US should lift pressures as prelude to direct talks - Iranian envoy
United States of America should remove pressures and prove its honesty as a prelude to possible direct talks between the two countries, Iran's Permanent Representative to the United Nations Mohammad Khazaei said on Sunday, IRNA reported.
He made the remarks in an interview with CNN's GPS program hosted by Fareed Zakaria.
Criticizing Argo movie's insult to the Iranian nation, the envoy called on the film's director to apologize from the Iranian nation.
'Iran welcomes negotiations with any country based on mutual respect,' Khazayee said.
He called recognition of Iranian nation's rights, including the right for peaceful use of nuclear energy, as a prelude to any kind of talks with Washington adding that US officials should prove that they have good will in their allegations concerning holding talks with Tehran.
Khazayee added that threats against his country won't help the negotiations between Iran and Group 5+1 (the five permanent UN Security Council members plus Germany.
'Threatening Iran is not going to work,' the Iranian ambassador noted.
Iran and six world powers last week agreed on further meetings after two days of talks in Almaty, Kazakhstan, the first since negotiations broke down in June, 2012.
On CNN, Khazayee repeated the Iranian view that the Almaty talks were a 'turning point' with the G5+1.
Technical talks are scheduled to be held in Istanbul on March 18, and political discussions with international negotiators will resume in Almaty, Kazakhstan, on April 5-6, according to Iran's top negotiator Saeed Jalili.
Washington and its Western allies accuse Iran of trying to develop nuclear weapons under the cover of a civilian nuclear program, while they have never presented any corroborative evidence to substantiate their allegations. Iran denies the charges and insists that its nuclear program is for peaceful purposes only.
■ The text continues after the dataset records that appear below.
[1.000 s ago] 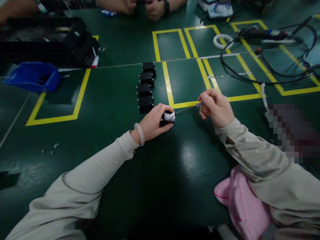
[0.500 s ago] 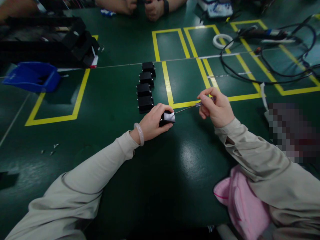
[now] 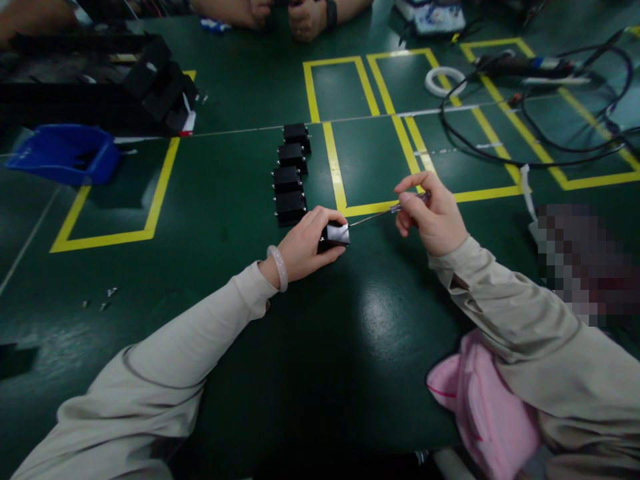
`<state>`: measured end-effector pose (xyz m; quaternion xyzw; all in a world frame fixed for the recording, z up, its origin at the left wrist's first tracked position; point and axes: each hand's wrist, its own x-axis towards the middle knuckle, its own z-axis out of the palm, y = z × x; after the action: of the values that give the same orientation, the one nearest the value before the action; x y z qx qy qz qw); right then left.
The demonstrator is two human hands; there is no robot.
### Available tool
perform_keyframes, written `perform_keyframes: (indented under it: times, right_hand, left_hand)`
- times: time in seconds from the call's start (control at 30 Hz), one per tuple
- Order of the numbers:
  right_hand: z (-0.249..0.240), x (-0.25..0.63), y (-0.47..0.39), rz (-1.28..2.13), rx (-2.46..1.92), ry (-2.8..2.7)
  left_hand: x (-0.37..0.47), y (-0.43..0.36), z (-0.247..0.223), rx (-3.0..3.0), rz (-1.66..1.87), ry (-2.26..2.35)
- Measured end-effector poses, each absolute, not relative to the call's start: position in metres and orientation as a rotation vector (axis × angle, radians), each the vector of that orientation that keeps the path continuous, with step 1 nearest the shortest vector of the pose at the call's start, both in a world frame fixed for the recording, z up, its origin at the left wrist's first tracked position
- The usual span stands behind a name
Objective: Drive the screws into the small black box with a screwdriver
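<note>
My left hand is closed around a small black block with a white face on top, holding it against the green table. In my right hand is a screwdriver, pinched by its translucent purple handle. Its thin shaft slants down to the left, and the tip meets the right end of the block; whether it sits in a screw is too small to tell. Just beyond my left hand stands a row of several similar black blocks, with small shiny screws sticking out of their sides.
A blue bin and stacked black parts lie at the left. Several loose screws are near the left front. Cables, a white ring and a pink cloth item lie right. Another person's hands rest across the table.
The fingers of my right hand have shifted slightly on the screwdriver handle. My left hand and the block stay in place.
</note>
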<state>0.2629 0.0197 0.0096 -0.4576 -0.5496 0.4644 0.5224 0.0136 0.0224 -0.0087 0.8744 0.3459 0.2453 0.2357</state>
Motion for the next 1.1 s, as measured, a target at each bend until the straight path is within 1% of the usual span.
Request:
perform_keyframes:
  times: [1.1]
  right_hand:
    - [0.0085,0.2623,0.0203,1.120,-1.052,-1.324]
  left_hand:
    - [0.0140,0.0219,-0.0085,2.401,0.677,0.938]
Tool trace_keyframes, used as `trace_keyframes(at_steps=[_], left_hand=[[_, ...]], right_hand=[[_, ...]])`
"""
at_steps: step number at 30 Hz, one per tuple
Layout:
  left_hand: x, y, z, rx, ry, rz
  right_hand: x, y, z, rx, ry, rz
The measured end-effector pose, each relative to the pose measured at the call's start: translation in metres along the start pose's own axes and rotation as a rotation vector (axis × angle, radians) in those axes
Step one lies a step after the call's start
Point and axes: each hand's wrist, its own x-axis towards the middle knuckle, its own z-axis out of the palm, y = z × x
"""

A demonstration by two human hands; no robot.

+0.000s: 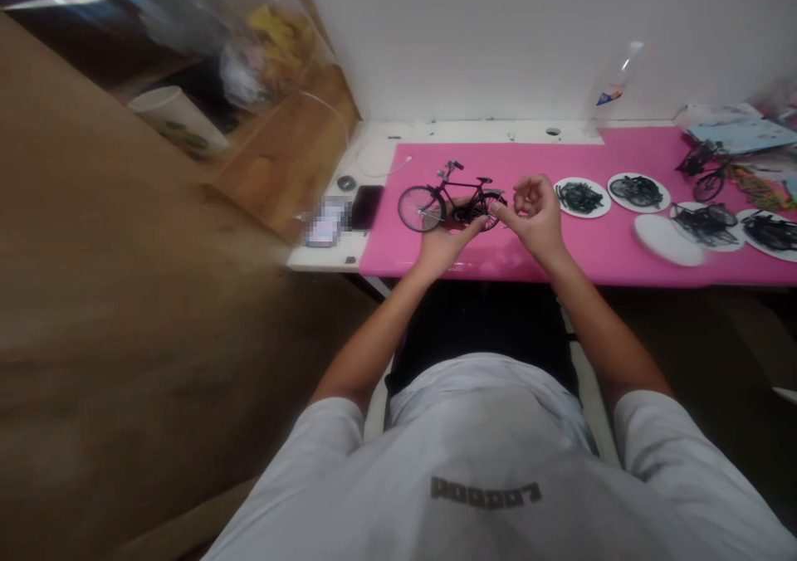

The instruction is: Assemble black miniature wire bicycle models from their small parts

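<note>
A small black model bicycle stands upright over the pink table cover, its handlebar to the left and its rear wheel to the right. My left hand is closed around its lower middle and rear wheel, the thumb pointing right and the other fingers mostly behind the bike. At the rear wheel, my right hand touches with its thumb, while the other fingers curl in above. Whether the right fingers pinch a small part cannot be made out.
White plates of dark parts, one a plate, line the right side. A blurred white lid overlaps one. Another model bicycle stands far right. A phone and a black flat object lie left. A clear bottle stands behind.
</note>
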Motion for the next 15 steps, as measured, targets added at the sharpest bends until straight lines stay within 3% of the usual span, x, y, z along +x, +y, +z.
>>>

Tehran stresses that the country has always pursued a civilian path to provide power to the growing number of Iranian population, whose fossil fuel would eventually run dry.
Despite the rules enshrined in the Non-Proliferation Treaty (NPT) entitling every member state, including Iran, to the right of uranium enrichment, Tehran is now under four rounds of UN Security Council sanctions and western embargos for turning down West's calls to give up its right of uranium enrichment.
Tehran has dismissed West's demands as politically tainted and illogical, stressing that sanctions and pressures merely consolidate Iranians' national resolve to continue the path.
The Islamic Republic says that it considers its nuclear case closed as it has come clean of International Atomic Energy Agency (IAEA)'s questions and suspicions about its past nuclear activities.
Political observers believe that the United States has remained at loggerheads with Iran mainly over the independent and home-grown nature of Tehran's nuclear technology, which gives the Islamic Republic the potential to turn into a world power and a role model for the other third-world countries. Washington has laid much pressure on Iran to make it give up the most sensitive and advanced part of the technology, which is uranium enrichment, a process used for producing nuclear fuel for power plants.